The Order of Lincoln was established in 1964 by Proclamation of Illinois Governor Otto Kerner to honor individuals whose contributions to the betterment of humanity have been accomplished in Illinois, or, whose achievements have brought honor to the state because of their identity with it, whether by birth or residence, or whose dedication to the principles of public service inspire all Illinoisans to respond to what Lincoln called 'the better angels of our nature'. To insure that no political connotation should surround the award, an independent, non-partisan entity was established to administer the program. Thus, the Order of Lincoln and the Lincoln Academy (based respectively upon the French Legion of Honor and the French Academy) were established, with Michael Butler, the Academy's first chancellor, as its primary architect. In 1989, as part of the Academy's twenty-fifth anniversary, Governor James R. Thompson declared the Order of Lincoln to be 'the state's highest award' and every Illinois Governor since then has so described it. Each honoree receives a warrant signed by the Governor and bearing the Great Seal of the State of Illinois, certifying his or her investiture as a Laureate of the Order of Lincoln.

== Family ==
He and Beatrice, his late wife of fifty years, met while they were both graduate students in Chemistry at Penn State. Beatrice Schriesheim (née Brand) was born in 1930 in Poland and survived the Holocaust by escaping the Nazi invasion in 1939 and surviving imprisonment in Siberia . She arrived in the U.S. in 1947 and received her undergraduate degree from Queen's College in New York before attending Penn State's Graduate School . She was a long-time high school chemistry teacher who was committed to her students as well as to the improvement of science education in the United States . She played a leadership role in the Achievement Rewards for College Scientists (ARCS) organization. Her memoirs, "Bea's Journey", documented her Holocaust journey and her life in the United States and are included in the United States Holocaust Memorial Museum . They were published in 2003 after her death at the age of 73. She shared her husband's affection and enthusiasm for the university and for helping outstanding students through scholarship support. Alan and Bea Schriesheim had two children, Laura Lyn and Robert A. Schriesheim, and six grandchildren.

== Philanthropy ==
The Schriesheim Distinguished Graduate Fellowship, according to a press release issued by The Penn State University, was established at Penn State University by Penn State alumnus Alan Schriesheim in January 2008 who gave $250,000 to the Eberly College of Science to create a Distinguished Graduate Fellowship.
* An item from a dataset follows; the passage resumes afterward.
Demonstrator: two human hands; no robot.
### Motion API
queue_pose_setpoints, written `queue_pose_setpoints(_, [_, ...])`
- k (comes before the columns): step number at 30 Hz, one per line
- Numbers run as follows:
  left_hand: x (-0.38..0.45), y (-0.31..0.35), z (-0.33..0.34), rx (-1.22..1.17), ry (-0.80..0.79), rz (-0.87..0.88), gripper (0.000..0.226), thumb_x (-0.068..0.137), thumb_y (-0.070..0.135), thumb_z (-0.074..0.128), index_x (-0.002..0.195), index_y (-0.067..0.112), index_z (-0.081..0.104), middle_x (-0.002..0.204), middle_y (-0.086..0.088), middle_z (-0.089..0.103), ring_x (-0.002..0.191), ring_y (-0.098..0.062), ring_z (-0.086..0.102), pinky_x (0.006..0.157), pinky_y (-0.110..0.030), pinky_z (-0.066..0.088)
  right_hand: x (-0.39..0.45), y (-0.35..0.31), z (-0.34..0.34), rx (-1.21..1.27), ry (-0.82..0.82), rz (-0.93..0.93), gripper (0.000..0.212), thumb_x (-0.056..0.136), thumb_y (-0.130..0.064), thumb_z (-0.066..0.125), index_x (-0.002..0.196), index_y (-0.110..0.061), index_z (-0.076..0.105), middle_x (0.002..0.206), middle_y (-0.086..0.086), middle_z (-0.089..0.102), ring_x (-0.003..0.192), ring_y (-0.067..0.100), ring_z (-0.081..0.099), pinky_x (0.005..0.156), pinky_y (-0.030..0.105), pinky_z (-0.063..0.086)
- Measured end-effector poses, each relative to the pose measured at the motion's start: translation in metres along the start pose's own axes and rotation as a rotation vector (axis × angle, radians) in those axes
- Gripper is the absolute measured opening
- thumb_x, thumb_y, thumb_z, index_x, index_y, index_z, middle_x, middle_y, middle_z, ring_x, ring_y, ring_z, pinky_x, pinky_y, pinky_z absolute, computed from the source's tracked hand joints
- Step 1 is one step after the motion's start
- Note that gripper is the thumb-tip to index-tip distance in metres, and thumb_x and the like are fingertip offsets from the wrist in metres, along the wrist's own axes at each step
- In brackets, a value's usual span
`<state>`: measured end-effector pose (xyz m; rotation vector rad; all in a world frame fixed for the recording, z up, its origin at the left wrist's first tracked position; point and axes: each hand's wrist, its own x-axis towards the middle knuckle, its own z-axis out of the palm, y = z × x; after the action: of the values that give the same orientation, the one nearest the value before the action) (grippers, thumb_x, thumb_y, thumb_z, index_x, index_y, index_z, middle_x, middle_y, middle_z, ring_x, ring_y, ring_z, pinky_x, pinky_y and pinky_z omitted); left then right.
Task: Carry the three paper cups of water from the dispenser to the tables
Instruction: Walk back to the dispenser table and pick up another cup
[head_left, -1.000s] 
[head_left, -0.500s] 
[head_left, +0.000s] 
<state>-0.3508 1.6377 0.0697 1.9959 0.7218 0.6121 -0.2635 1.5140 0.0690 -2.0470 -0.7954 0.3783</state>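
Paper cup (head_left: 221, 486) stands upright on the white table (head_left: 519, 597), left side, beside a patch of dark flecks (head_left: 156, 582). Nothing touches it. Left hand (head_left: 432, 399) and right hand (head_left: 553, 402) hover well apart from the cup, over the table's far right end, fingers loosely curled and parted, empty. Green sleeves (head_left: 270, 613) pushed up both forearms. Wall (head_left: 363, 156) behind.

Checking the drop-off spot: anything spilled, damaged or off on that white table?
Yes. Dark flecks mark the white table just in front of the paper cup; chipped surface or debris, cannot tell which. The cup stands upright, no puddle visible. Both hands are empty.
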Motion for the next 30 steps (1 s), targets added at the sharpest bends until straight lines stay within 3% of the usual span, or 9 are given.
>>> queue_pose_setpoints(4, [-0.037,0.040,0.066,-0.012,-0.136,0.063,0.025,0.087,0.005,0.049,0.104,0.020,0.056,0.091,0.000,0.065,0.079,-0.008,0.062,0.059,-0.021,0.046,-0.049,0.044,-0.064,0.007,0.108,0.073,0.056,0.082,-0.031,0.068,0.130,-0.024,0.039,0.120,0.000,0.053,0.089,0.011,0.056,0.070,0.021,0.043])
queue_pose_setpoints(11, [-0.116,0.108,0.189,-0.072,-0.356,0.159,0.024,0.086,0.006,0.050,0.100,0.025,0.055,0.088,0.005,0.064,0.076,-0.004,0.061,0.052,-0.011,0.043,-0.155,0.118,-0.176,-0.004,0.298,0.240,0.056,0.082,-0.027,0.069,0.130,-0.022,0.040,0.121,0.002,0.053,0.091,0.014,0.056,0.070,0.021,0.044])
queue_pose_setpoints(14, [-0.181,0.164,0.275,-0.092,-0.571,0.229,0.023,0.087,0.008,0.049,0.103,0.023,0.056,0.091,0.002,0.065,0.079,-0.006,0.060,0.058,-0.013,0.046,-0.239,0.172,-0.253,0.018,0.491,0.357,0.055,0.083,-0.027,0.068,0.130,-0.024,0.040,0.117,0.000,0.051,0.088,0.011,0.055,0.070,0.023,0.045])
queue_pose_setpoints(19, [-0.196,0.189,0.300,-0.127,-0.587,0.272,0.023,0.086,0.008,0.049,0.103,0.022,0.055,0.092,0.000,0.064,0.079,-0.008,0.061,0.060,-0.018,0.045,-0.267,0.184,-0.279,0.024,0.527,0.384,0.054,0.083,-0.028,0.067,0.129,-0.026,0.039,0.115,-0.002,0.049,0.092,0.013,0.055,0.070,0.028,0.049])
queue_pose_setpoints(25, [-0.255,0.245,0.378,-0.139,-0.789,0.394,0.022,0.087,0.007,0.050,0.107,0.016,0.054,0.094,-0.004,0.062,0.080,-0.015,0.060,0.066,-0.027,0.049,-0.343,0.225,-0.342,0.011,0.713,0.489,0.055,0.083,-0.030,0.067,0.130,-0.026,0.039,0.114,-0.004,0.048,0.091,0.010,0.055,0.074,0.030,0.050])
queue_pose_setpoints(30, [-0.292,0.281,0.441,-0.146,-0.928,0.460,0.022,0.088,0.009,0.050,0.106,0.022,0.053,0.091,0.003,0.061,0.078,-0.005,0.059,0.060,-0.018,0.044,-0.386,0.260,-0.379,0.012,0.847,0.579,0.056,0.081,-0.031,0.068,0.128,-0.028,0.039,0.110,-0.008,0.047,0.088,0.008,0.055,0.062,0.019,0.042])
According to the January 2008 Penn State press release, The fellowship, named for the donor and his late wife, Beatrice "Bea" Schriesheim, will help the Eberly College of Science to recruit academically talented first-year graduate students who are pursuing doctoral degrees, according to Dean Daniel Larson. First preference will be given to students majoring in chemistry.

Penn State's Distinguished Graduate Fellowship program is a university-wide program that aims to attract the nation's most capable graduate students. When a fellowship is fully funded at its $250,000 minimum, the university, through the Graduate School and the fellowship's affiliate college, will match the endowment's annual spendable income in perpetuity, thus increasing the amount available to the recipient in the form of tuition aid, a stipend, and health insurance.

“The Schriesheim Fellowship will have an impact that will last beyond our lifetimes and will influence bright students and future discoveries,” said Larson. “We are grateful to Alan for recognizing the value of such a fellowship to the Eberly College and to generations of its students.”